Искандер Фазиль Абдулович родился в 1929 г. в городе Сухум. Отец, иранец по происхождению, в 1938 г. был выслан из СССР, мальчик в основном рос у родственников по материнской (абхазской) линии. В 1954 г. окончил Литинститут. Был литсотрудником газет «Брянский комсомолец» (1954–1955) и «Курская правда» (1955–1956), после несколько лет работал в Абхазском государственном издательстве, с 1957 года – член Союза писателей СССР. В начале 60-х начал печататься в московских толстых журналах, переехал в Москву.
Громкую известность приобрел после выхода в «Новом мире» повести «Созвездие Козлотура». Прогремел также роман «Сандро из Чегема», который вышел впервые на Западе, а после, в перестройку, получил Госпремию СССР. Книги его переведены на многие языки мира.
Лауреат государственных (СССР – 1989; РФ – 1993) и многих других премий, наших и зарубежных. Награжден орденами «За заслуги перед Отечеством» III степени (1999) и II степени (2004), «Честь и слава» I степени Абхазии (2002). Член различных академий, комиссий и советов. Почетный доктор Норвичского университета (США), член и лауреат Баварской академии изящных искусств (Германия).
Живет в Москве. Женат, двое детей, внук.
Написано в начале 2009 года:
Когда приближение смерти
Доступно и ясно уму
В прощальную мудрость не верьте,
Она не далась никому.
А лучше придумать, запомнить
Живущим наглядный урок:
Хорошею шуткой заполнить
Оставшейся жизни кусок.
Александр Кабаков: «Писатель-пророк – это вам не баба Ванга»
В пророки он попал 12 июня 1989 года. В тот день вышел шестой номер журнала «Искусство кино» с повестью «Невозвращенец». Произведение нашумело в СССР, а также, будучи переведенным на различные языки, еще в двадцати с чем-то странах. После чего слово в слово сбылись раскиданные по тексту повести предсказания Кабакова: саперными лопатками разогнали демонстрацию, перестройка потерпела крах, случился путч, развалился СССР, а на его территории стряслись гражданские войны…
Однажды за обедом в любимой узбекской пельменной Кабакова мы с ним обсудили вклад писателя-пророка в литературу.
– Саша! Как тебе в голову пришел столь странный для восемьдесят девятого года сюжет?

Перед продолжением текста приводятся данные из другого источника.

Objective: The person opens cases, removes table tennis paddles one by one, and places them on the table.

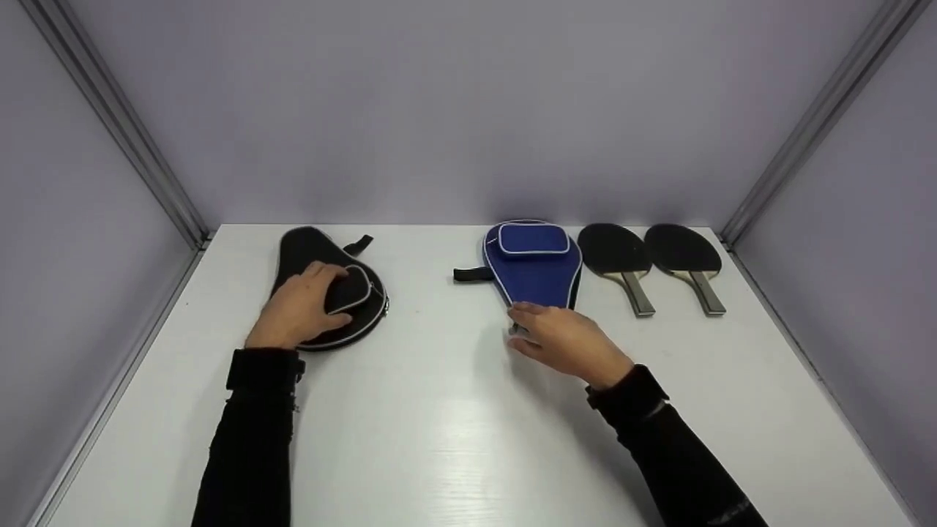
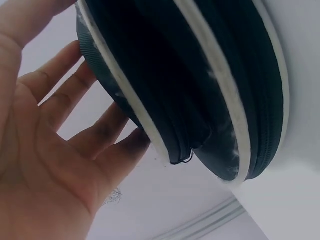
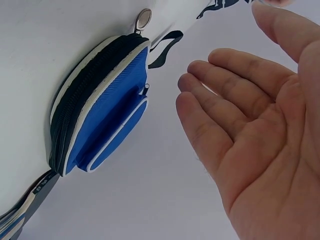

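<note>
A black table tennis paddle case (image 1: 301, 247) with white piping lies at the left of the table. My left hand (image 1: 296, 306) rests over its small zipped pocket (image 1: 350, 290), thumb and fingers spread; the left wrist view shows extended fingertips touching the pocket's outer face. A blue paddle case (image 1: 533, 272) lies right of centre, pocket end away from me. Over its narrow near end is my right hand (image 1: 567, 342), partly covering that end in the head view. In the right wrist view that hand's fingers are loosely extended, holding nothing.
Two black table tennis paddles (image 1: 613, 249) lie side by side right of the blue case, handles toward me. A black strap (image 1: 473, 274) sticks out left of the blue case. Pale walls (image 1: 468, 110) enclose the white table (image 1: 439, 410) at the back and sides.
</note>
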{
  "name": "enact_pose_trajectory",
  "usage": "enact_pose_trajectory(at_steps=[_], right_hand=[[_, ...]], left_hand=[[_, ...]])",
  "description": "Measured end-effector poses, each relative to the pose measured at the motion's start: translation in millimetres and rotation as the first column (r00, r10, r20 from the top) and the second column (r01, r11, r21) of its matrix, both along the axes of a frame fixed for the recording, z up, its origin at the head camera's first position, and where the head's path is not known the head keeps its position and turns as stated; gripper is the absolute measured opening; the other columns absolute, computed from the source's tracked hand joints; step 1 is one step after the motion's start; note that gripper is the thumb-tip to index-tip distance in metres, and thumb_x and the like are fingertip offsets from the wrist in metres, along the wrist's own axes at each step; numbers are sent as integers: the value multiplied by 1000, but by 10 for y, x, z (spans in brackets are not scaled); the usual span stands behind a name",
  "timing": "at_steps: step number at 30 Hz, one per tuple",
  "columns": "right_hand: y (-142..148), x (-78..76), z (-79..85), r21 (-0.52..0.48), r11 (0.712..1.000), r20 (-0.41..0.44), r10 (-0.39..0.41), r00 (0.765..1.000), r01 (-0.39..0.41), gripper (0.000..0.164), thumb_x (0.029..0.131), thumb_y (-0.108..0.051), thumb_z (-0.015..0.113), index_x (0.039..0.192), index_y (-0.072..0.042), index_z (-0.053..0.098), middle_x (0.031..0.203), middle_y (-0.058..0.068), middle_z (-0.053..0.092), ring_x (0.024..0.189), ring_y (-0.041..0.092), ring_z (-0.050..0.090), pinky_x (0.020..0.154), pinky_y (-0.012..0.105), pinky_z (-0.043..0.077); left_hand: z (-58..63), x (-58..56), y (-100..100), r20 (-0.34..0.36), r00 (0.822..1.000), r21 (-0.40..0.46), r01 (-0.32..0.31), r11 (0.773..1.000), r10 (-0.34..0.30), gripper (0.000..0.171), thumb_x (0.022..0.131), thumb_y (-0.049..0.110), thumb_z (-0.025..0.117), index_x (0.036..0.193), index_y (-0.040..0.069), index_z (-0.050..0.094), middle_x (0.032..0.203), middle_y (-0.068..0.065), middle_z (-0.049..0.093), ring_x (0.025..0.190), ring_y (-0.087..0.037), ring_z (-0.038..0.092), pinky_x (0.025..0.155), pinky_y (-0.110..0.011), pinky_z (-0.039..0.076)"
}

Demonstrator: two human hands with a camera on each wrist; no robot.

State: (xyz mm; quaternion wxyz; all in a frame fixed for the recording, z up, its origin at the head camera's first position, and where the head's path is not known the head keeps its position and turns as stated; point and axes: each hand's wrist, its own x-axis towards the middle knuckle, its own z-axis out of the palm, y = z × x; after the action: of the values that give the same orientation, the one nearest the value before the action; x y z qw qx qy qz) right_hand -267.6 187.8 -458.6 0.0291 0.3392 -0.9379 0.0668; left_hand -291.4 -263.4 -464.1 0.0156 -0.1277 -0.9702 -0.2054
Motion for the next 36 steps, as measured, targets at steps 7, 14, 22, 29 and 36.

– Это было в восемьдесят восьмом году. Я тогда работал в газете «Гудок» редактором отдела информации. И вот вызывают меня однажды в отдел кадров, а там двое мужчин: один помоложе, другой постарше. Они начали меня вербовать. Всё. С этого места читай «Невозвращенца».
– То есть это репортаж?
– Фактически – репортаж. Я там даже сохранил имена-отчества этих людей, только поменял их крест-накрест. И портретное сходство сохранил. Один такой пухлый, молодой, а другой худой, этакий человек с плаката, с чеканным лицом. Они потом еще несколько раз приглашали меня на встречи – в гостиницу «Интурист», в «Центральную», где у них были служебные номера. Это все у меня там описано с небольшим гротеском, с очень небольшим преувеличением. Ну, одежда их превращается в форму НКВД… А то, что они в книге несли чушь, – так они и в жизни несли чушь. Они объясняли, что если я советский человек, то должен иметь совесть. Напомнили мне, что я ездил за границу, встречался там с нашими эмигрантами, что у меня есть знакомая датская журналистка, так вот она работает на спецслужбы… Мы ж, говорят, не призываем тебя стучать на своих, а предлагаем выполнить долг патриота – помочь разоблачению вражеского агента. Я мямлил, что у меня не получится. Швейком прикидывался.
– А эта датчанка, она действительно работала на спецслужбы?
– Меня это не интересовало. А если б действительно работала, то мне оставалось только молча пожать ей руку. Ведь я же был противник существовавшего в этой стране строя. И все, что его подрывало, было мне близко, я это приветствовал. Потом тот строй рухнул…
– А было страшно, что на тебя наехал Комитет?
– Мне было действительно не по себе. Они меня пытались запугать. Я даже помню, советовался с отцом…
– Полковником ракетных войск Абрамом Кабаковым…
– Да. К тому времени давно уже отставным. Отец сказал: «Кончай с ними играться. Это не те люди, с которыми можно играть. Нет – значит, говори им “нет”. Всё». Я послушал его и сказал тем нет. Тем более что свой интерес к их методам работы я удовлетворил. Удовлетворил, значит, и уехал в отпуск – писать про них эту повесть. О чем их честно предупредил перед отъездом.
Эта повесть была мне нужна по двум причинам. Во-первых, я не читал в русской советской литературе ни единого художественного описания процесса вербовки.